The problem with "many scientific papers", particularly those in high citation index journals goes way beyond this. Take a scan through a few issues of Science and Nature and see how many times 1) no error bars are provided when they should be, 2) one cannot tell what statistic (SEM, SD, etc) the bars convey when provided and 3) no proper inferential analysis is provided at all. "Real" biologists don't believe in statistics so of course they don't use them properly when forced... The development of gene-array techniques and the requisite need for biologists to "speak" inferential analyses has been entertaining to watch, frankly.

On the other hand, those of us in the "sainted p value" type fields can err on the other side. Namely the misconception that statistical analysis "reveals" or "demonstrates" an effect as if something is only true (in the state-of-nature sense) if the experiment reaches P<0.05. This leads to all kinds of erroneous thinking and interpretation of real findings.

hmm. apparently one should avoid "less than" symbols.

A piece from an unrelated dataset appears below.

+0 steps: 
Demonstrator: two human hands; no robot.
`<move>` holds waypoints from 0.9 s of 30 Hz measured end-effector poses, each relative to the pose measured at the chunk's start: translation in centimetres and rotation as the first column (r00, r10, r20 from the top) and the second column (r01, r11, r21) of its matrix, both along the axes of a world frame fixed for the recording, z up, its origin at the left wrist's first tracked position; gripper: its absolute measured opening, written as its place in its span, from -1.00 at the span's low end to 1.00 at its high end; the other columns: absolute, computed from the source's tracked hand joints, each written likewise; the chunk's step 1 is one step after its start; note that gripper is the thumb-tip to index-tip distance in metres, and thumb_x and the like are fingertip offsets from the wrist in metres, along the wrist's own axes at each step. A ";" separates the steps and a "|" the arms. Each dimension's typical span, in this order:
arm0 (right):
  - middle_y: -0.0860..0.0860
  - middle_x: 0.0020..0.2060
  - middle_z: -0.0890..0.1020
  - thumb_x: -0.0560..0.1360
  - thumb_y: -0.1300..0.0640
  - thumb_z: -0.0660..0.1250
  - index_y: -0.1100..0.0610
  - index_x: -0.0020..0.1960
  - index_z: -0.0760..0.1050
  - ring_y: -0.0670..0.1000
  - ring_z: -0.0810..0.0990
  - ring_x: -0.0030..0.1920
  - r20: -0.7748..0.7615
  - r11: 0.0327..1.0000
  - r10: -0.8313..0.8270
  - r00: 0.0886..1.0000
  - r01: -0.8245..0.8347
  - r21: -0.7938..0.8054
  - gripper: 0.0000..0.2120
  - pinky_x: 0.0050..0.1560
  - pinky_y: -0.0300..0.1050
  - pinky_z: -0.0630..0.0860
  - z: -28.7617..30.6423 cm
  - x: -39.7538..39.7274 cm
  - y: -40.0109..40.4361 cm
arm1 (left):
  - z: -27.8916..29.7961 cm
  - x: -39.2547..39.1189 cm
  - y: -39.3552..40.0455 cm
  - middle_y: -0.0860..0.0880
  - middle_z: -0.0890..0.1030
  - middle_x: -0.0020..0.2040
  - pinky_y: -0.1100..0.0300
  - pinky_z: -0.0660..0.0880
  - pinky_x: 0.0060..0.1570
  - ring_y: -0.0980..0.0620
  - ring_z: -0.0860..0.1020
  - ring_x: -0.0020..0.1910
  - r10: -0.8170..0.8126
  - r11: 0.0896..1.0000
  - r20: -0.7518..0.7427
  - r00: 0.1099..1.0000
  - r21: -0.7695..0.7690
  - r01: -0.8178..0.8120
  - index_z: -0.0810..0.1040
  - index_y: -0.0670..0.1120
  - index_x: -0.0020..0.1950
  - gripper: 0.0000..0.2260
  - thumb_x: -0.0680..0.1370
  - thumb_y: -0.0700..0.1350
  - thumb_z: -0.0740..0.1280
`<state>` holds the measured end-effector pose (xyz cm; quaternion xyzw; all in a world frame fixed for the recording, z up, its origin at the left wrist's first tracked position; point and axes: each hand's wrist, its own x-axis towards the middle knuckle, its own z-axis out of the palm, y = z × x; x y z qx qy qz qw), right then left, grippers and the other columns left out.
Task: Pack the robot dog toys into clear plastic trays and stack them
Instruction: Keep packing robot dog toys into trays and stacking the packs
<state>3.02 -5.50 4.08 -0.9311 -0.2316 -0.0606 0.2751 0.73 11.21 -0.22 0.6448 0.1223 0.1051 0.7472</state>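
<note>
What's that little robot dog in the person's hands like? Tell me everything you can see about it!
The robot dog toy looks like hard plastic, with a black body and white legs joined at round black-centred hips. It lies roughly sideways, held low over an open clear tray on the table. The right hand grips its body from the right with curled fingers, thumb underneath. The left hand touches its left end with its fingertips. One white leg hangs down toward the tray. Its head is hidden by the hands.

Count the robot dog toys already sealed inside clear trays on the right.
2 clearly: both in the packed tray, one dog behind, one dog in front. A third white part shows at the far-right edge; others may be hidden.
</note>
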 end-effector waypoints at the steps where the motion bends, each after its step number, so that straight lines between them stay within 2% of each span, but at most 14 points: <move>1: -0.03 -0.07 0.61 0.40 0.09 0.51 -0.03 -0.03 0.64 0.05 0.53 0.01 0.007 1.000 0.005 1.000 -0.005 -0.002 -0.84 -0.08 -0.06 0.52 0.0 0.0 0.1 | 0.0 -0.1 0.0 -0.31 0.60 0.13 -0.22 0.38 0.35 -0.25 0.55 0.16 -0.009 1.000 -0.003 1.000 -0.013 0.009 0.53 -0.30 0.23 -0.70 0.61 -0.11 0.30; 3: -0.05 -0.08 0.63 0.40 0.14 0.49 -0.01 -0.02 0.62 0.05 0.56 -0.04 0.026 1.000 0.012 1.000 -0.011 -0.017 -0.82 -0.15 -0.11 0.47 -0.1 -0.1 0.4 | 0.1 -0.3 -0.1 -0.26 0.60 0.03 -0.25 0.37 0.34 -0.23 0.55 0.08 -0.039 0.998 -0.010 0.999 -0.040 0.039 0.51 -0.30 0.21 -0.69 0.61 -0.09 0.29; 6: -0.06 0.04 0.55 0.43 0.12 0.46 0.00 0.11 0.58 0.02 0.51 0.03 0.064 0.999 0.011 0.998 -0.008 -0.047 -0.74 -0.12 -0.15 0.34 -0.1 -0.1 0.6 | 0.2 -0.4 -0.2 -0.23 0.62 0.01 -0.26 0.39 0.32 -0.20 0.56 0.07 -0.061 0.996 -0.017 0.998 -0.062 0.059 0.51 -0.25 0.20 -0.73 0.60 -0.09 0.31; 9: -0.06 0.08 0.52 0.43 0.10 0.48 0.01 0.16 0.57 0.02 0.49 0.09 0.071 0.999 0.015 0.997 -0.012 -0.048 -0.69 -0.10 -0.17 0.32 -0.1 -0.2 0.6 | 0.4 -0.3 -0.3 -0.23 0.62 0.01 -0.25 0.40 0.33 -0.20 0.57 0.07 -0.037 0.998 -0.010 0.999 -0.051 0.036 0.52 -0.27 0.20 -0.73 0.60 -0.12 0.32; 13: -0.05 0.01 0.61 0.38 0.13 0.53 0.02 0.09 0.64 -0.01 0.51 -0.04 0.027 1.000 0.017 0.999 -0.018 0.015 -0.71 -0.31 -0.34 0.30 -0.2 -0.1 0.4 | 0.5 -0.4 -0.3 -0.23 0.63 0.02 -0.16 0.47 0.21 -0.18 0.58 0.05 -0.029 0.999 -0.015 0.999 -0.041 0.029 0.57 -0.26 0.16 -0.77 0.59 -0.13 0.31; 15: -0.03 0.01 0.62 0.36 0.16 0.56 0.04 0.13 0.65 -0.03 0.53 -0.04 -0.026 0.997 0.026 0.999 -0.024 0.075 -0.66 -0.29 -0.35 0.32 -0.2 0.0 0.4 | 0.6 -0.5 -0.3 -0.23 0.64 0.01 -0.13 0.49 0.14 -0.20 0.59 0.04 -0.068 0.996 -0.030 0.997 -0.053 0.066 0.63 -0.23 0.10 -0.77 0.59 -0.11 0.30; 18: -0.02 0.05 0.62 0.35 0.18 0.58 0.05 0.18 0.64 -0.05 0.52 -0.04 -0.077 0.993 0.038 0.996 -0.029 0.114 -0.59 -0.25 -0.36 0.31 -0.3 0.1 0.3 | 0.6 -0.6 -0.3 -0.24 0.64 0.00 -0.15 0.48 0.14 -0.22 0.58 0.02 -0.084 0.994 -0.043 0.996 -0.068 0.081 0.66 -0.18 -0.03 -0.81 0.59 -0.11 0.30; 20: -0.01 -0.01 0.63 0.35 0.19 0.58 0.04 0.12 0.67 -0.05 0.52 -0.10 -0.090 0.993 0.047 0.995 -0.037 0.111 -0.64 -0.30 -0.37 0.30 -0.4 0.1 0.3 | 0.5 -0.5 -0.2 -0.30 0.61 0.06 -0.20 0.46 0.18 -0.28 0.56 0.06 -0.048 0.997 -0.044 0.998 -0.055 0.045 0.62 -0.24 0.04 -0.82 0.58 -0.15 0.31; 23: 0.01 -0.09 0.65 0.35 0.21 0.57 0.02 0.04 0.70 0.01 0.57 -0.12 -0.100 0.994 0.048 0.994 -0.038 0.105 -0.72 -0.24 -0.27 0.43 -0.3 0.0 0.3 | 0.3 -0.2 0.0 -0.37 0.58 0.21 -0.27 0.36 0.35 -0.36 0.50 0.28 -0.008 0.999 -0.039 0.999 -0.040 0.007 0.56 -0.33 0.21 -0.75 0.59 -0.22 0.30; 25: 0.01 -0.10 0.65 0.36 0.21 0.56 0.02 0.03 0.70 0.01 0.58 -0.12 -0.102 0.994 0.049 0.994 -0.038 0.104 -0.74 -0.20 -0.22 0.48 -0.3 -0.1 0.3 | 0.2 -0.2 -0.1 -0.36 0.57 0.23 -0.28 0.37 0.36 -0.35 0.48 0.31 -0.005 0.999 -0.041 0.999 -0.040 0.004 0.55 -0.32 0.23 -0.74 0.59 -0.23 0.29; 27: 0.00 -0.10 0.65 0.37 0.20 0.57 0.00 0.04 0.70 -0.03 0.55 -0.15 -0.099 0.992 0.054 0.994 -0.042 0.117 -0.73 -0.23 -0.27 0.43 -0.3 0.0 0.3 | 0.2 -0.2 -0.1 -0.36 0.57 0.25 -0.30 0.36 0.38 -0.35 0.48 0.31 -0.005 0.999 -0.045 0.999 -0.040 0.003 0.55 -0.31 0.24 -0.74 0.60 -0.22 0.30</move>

...reaches P less than 0.05. full stop.

By Drugmonkey (not verified) on 30 Apr 2007 #permalink

this really useful paper

It was straight forward and useful, but I have some quibbles with it.

As I'm a physicist and not a biologist I usually haven't as much use for more qualified statistical methods such as tests. Consequently I have never heard of SE before reading blogs. I wish the paper had eliminated the SE rules to press more on the fact that "CIs make things easier to understand".

But I would especially quibble with the discussion of replicates and the implicit assumption of normal distribution of experiments.

First, I don't think that "the errors would reflect the accuracy of pipetting" is correct, it would reflect the precision of the measurement. And usually you need to assess that precision and its distribution to be able to do proper statistical testing.

So as a physicist I would probably break their suggested rules and make figures with error bars on replicates specifically, perhaps forced to use ranges for n={2,3} but preferably SD throughout.

Second, I would use these graphs or real tests to establish the distributions and then a suitable test to compare groups. The rules seems fine when it is known that independent normal distributions are observed.

But I like the later discussion of within group correlation. Often in experimental physics you find that you advertently or inadvertently increase precision by utilizing short-term stability in time series. But making later inferences on direct comparisons, real accuracy or repeatable precision is then difficult.

By Torbjörn Larsson (not verified) on 30 Apr 2007 #permalink

"when it is known"

Actually, in an experimental situation I would prefer to be precise: "when it is established earlier".

By Torbjörn Larsson (not verified) on 30 Apr 2007 #permalink

Torbjörn, it's usually a good idea to give some measure of precision, even in physicic. If, for example, you showed two curves in a graph, the reader should be given some idea of what uncertainty there is in those estimates. In some cases there will be virtually none, compared to the range of Y-values spanned by the curves; but in other cases there will be a lot.

This could be due to measurement uncertainty, or the fact that the curve presents a Y vs X model, and there are several more independent variables (or input factors) which varied during the measurements.